── Input data ──

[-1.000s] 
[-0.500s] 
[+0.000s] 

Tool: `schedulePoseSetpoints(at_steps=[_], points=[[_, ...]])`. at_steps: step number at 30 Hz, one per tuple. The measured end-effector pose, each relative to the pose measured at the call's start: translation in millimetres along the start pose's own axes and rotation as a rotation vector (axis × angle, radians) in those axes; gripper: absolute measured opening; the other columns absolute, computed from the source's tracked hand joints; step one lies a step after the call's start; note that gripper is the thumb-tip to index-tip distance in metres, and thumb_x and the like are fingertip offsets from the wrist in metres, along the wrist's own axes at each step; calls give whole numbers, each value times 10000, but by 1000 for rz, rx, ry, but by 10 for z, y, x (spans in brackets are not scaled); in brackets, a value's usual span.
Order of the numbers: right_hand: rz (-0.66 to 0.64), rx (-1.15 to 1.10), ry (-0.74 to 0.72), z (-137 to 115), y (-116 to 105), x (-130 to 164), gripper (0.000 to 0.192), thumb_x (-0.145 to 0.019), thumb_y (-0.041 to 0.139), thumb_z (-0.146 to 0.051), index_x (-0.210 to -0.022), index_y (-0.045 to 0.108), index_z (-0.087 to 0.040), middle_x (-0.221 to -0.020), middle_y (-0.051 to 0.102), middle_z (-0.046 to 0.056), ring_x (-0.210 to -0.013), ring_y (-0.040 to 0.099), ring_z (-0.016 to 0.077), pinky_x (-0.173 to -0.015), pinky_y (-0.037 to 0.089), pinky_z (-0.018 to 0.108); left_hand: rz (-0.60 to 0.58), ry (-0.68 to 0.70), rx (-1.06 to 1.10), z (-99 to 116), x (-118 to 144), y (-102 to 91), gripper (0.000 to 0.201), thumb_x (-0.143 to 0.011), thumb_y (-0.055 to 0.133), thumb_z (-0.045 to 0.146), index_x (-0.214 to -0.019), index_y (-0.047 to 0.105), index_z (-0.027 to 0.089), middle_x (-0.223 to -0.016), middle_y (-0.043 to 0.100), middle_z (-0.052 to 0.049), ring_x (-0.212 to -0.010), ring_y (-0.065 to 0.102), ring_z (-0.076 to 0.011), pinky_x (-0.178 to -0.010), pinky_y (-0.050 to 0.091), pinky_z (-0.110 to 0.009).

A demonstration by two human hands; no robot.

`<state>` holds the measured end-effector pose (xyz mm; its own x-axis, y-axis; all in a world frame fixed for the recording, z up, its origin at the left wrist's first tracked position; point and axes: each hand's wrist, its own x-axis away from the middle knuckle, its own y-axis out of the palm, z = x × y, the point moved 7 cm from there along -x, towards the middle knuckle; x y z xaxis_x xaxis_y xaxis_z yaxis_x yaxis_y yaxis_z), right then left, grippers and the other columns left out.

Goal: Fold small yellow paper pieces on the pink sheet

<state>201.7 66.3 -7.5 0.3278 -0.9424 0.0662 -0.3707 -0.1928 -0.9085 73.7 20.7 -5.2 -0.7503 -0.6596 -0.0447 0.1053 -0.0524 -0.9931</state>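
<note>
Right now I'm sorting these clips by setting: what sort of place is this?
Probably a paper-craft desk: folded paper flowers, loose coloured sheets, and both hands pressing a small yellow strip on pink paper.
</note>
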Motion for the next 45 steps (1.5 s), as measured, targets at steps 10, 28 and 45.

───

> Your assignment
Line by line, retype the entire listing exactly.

> Result of the exercise
[-1.000s] 
[-0.500s] 
[+0.000s] 

Tool: `schedulePoseSetpoints(at_steps=[_], points=[[_, ...]])`. at_steps: step number at 30 Hz, one per tuple. The measured end-effector pose, each relative to the pose measured at the call's start: translation in millimetres along the start pose's own axes and rotation as a rotation vector (axis × angle, radians) in those axes; gripper: absolute measured opening; the other columns absolute, computed from the source's tracked hand joints; step one lies a step after the call's start; note that gripper is the thumb-tip to index-tip distance in metres, and thumb_x and the like are fingertip offsets from the wrist in metres, along the wrist's own axes at each step; calls give whole numbers, each value times 10000, but by 1000 for rz, rx, ry, but by 10 for z, y, x (spans in brackets are not scaled); in brackets, a value's usual span.
Order of the numbers: right_hand: rz (-0.66 to 0.64), rx (-1.15 to 1.10), ry (-0.74 to 0.72), z (-137 to 115), y (-116 to 105), x (-130 to 164), gripper (0.000 to 0.192), thumb_x (-0.145 to 0.019), thumb_y (-0.041 to 0.139), thumb_z (-0.146 to 0.051), index_x (-0.210 to -0.022), index_y (-0.045 to 0.108), index_z (-0.087 to 0.040), middle_x (-0.221 to -0.020), middle_y (-0.051 to 0.102), middle_z (-0.046 to 0.056), ring_x (-0.210 to -0.013), ring_y (-0.040 to 0.099), ring_z (-0.016 to 0.077), pinky_x (-0.173 to -0.015), pinky_y (-0.037 to 0.089), pinky_z (-0.018 to 0.108); left_hand: rz (-0.60 to 0.58), ry (-0.68 to 0.70), rx (-1.06 to 1.10), z (-99 to 116), x (-118 to 144), y (-102 to 91), gripper (0.000 to 0.201), thumb_x (-0.143 to 0.011), thumb_y (-0.055 to 0.133), thumb_z (-0.045 to 0.146), index_x (-0.214 to -0.019), index_y (-0.047 to 0.105), index_z (-0.027 to 0.089), middle_x (-0.223 to -0.016), middle_y (-0.043 to 0.100), middle_z (-0.052 to 0.049), ring_x (-0.212 to -0.010), ring_y (-0.065 to 0.102), ring_z (-0.076 to 0.011), pinky_x (-0.178 to -0.010), pinky_y (-0.050 to 0.091), pinky_z (-0.110 to 0.009).

A demonstration by two human hands; no robot.

`<state>` holds the measured end-effector pose (xyz mm; its own x-axis, y-axis; all in a world frame fixed for the recording, z up, its origin at the left wrist's first tracked position; point and axes: each hand's wrist, its own x-axis away from the middle knuckle, its own y-axis out of the palm, z = x × y, the point moved 7 cm from there along -x, towards the middle knuckle; x y z xaxis_x xaxis_y xaxis_z yaxis_x yaxis_y yaxis_z), right then left, grippers and the other columns left out.

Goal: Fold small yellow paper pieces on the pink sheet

<state>201.7 66.3 -7.5 0.3278 -0.9424 0.0662 -0.3707 -0.1928 -0.9085 73.7 20.7 -5.2 -0.7503 -0.6596 -0.0447 0.1053 -0.0524 -0.9931</state>
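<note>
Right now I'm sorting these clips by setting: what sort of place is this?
Probably a paper-craft desk: folded paper flowers, loose coloured sheets, and both hands pressing a small yellow strip on pink paper.
</note>
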Motion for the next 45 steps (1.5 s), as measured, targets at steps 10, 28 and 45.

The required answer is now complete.